● **Exercise**
Each line of the data is to be output verbatim, with the images removed.

● **Dataset**
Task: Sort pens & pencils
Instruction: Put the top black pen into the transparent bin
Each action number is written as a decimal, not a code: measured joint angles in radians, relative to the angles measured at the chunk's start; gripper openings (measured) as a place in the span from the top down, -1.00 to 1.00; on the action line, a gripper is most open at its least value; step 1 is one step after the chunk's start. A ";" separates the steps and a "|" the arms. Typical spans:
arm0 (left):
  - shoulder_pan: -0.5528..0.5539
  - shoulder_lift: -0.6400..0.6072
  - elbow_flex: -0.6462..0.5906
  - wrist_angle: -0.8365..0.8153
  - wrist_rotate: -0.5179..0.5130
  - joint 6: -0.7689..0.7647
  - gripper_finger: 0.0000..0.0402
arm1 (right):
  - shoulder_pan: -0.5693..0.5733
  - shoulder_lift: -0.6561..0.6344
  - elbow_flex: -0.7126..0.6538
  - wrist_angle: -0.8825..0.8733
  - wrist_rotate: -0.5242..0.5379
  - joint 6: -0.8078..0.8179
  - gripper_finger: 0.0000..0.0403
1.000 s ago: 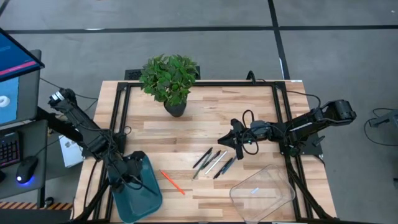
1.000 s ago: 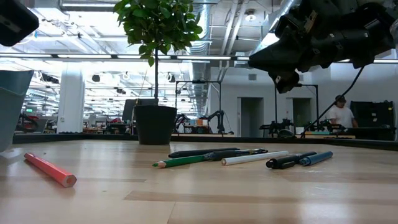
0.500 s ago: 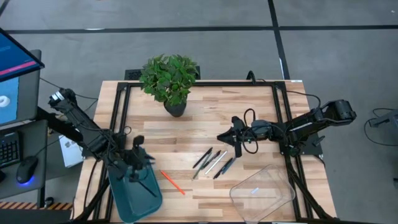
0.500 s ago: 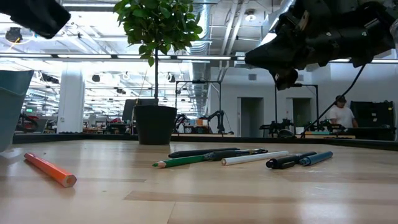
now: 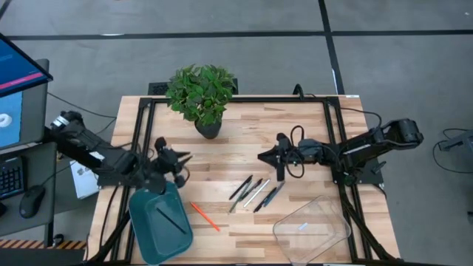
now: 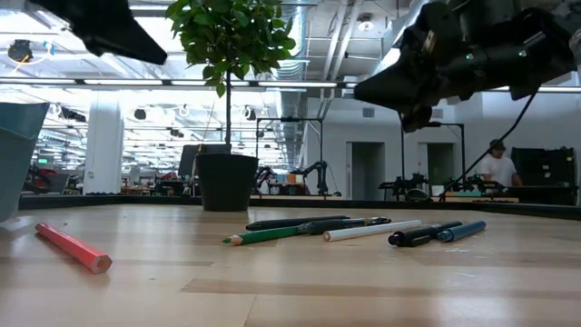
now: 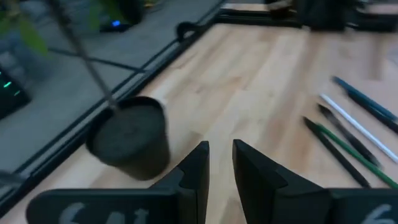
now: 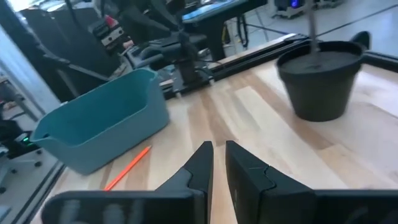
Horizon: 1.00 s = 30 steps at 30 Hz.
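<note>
High view: left end effector (image 5: pixel 179 164) narrow, empty, above teal tray (image 5: pixel 140 225).
Right end effector (image 5: pixel 264 157): nearly closed, empty.
Pens (image 5: pixel 255 193): mid-worktop cluster.
Risk: tight bundle, two grabbed together.

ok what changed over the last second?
Left claw lifted out of the teal tray and swung toward the plant pot, leaving a dark pen lying in the tray. Right claw drifted slightly left, above the table. The orange pencil and pen cluster stayed put.
</note>
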 joint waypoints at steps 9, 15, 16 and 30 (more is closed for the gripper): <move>0.144 0.027 0.000 0.098 0.132 0.093 0.69 | -0.077 0.000 0.000 -0.143 -0.090 -0.028 0.67; 0.164 0.065 0.001 0.149 0.150 0.135 0.69 | -0.079 0.000 0.000 -0.190 -0.113 -0.052 0.67; 0.169 0.073 0.001 0.153 0.156 0.134 0.69 | -0.079 0.000 0.000 -0.200 -0.142 -0.052 0.67; 0.193 0.176 0.000 0.188 0.165 0.115 0.69 | -0.005 0.000 0.101 -0.449 -0.206 -0.034 0.67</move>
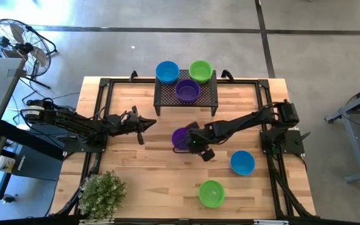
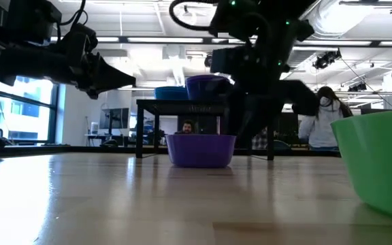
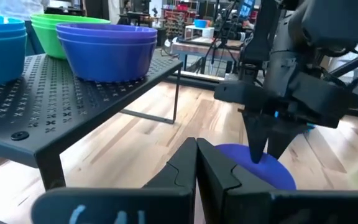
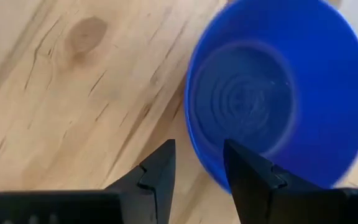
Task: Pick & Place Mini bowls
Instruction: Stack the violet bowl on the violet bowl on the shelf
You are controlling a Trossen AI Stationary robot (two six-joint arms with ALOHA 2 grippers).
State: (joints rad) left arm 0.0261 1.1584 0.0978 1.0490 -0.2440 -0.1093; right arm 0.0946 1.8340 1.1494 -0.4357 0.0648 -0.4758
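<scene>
Near the middle of the tabletop (image 1: 136,169): one purple mini bowl (image 1: 180,137), upright on the wood, just in front of the black rack (image 1: 186,103). Right at its rim on the robot's right side, the right claw (image 4: 197,149), fingers parted, one finger (image 4: 160,171) over bare wood and the other over the bowl's edge, not clamped on anything; whether either finger touches the rim cannot be told. Farther toward the robot's right, apart from that bowl, a loose blue bowl (image 1: 242,162), and nearer the front edge a loose green bowl (image 1: 211,193), both upright. Up on the rack, three more groups: blue bowls (image 1: 167,71) and green bowls (image 1: 200,70) side by side at the back, stacked purple bowls (image 1: 187,90) in front of them. Off to the left of the rack, raised above the wood, the left claw (image 1: 144,125), fingers pressed together with nothing between them, pointing toward the centre bowl. At the front left corner, a small potted plant (image 1: 102,190).
</scene>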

● **Exercise answer**
Task: Sort pens & pencils
Instruction: Put the top black pen into the transparent bin
Each action number is written as a decimal, not a code: measured joint angles in radians, relative to the angles measured at the chunk's start; gripper openings (measured) as a place in the span from the top down, -1.00 to 1.00; on the action line, a gripper is most open at its least value; step 1 is one step after the chunk's start. A ";" separates the steps and a "|" the arms. Typical spans:
arm0 (left):
  - shoulder_pan: -0.5528..0.5539
  - shoulder_lift: -0.6400..0.6072
  - elbow_flex: -0.6462..0.5906
  - wrist_angle: -0.8365..0.8153
  - wrist_rotate: -0.5179..0.5130
  - joint 6: -0.7689..0.7647
  - gripper_finger: 0.0000..0.0402
arm1 (right):
  - shoulder_pan: -0.5693..0.5733
  - shoulder_lift: -0.6561..0.6344
  - elbow_flex: -0.7126..0.6538
  - wrist_angle: -0.8825..0.8733
  - wrist_rotate: -0.5242..0.5379
  - joint 6: -0.8078..0.8179
  - gripper_finger: 0.0000..0.0403
1.000 s ago: 
1.000 s ago: 
0.500 s ago: 
0.500 s ago: 
now: 
now: 
now: 
now: 
Horizon: 1.00 s = 30 steps at 30 Hz.
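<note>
High view: left end effector (image 5: pixel 179 164) narrow, empty, above teal tray (image 5: pixel 140 225).
Right end effector (image 5: pixel 264 157): nearly closed, empty.
Pens (image 5: pixel 255 193): mid-worktop cluster.
Risk: tight bundle, two grabbed together.

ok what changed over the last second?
Left claw lifted out of the teal tray and swung toward the plant pot, leaving a dark pen lying in the tray. Right claw drifted slightly left, above the table. The orange pencil and pen cluster stayed put.
</note>
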 joint waypoints at steps 9, 15, 16 and 30 (more is closed for the gripper): <move>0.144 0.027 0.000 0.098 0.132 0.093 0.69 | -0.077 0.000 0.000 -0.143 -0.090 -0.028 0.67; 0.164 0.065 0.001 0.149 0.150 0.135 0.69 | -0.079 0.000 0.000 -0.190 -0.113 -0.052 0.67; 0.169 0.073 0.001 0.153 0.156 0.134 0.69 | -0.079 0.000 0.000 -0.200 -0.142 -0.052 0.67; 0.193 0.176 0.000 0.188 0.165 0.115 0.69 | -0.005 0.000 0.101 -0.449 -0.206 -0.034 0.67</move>
Task: Pick & Place Mini bowls
Instruction: Stack the violet bowl on the violet bowl on the shelf
You are controlling a Trossen AI Stationary robot (two six-joint arms with ALOHA 2 grippers).
State: (joints rad) left arm 0.0261 1.1584 0.0978 1.0490 -0.2440 -0.1093; right arm 0.0946 1.8340 1.1494 -0.4357 0.0648 -0.4758
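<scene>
Near the middle of the tabletop (image 1: 136,169): one purple mini bowl (image 1: 180,137), upright on the wood, just in front of the black rack (image 1: 186,103). Right at its rim on the robot's right side, the right claw (image 4: 197,149), fingers parted, one finger (image 4: 160,171) over bare wood and the other over the bowl's edge, not clamped on anything; whether either finger touches the rim cannot be told. Farther toward the robot's right, apart from that bowl, a loose blue bowl (image 1: 242,162), and nearer the front edge a loose green bowl (image 1: 211,193), both upright. Up on the rack, three more groups: blue bowls (image 1: 167,71) and green bowls (image 1: 200,70) side by side at the back, stacked purple bowls (image 1: 187,90) in front of them. Off to the left of the rack, raised above the wood, the left claw (image 1: 144,125), fingers pressed together with nothing between them, pointing toward the centre bowl. At the front left corner, a small potted plant (image 1: 102,190).
</scene>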

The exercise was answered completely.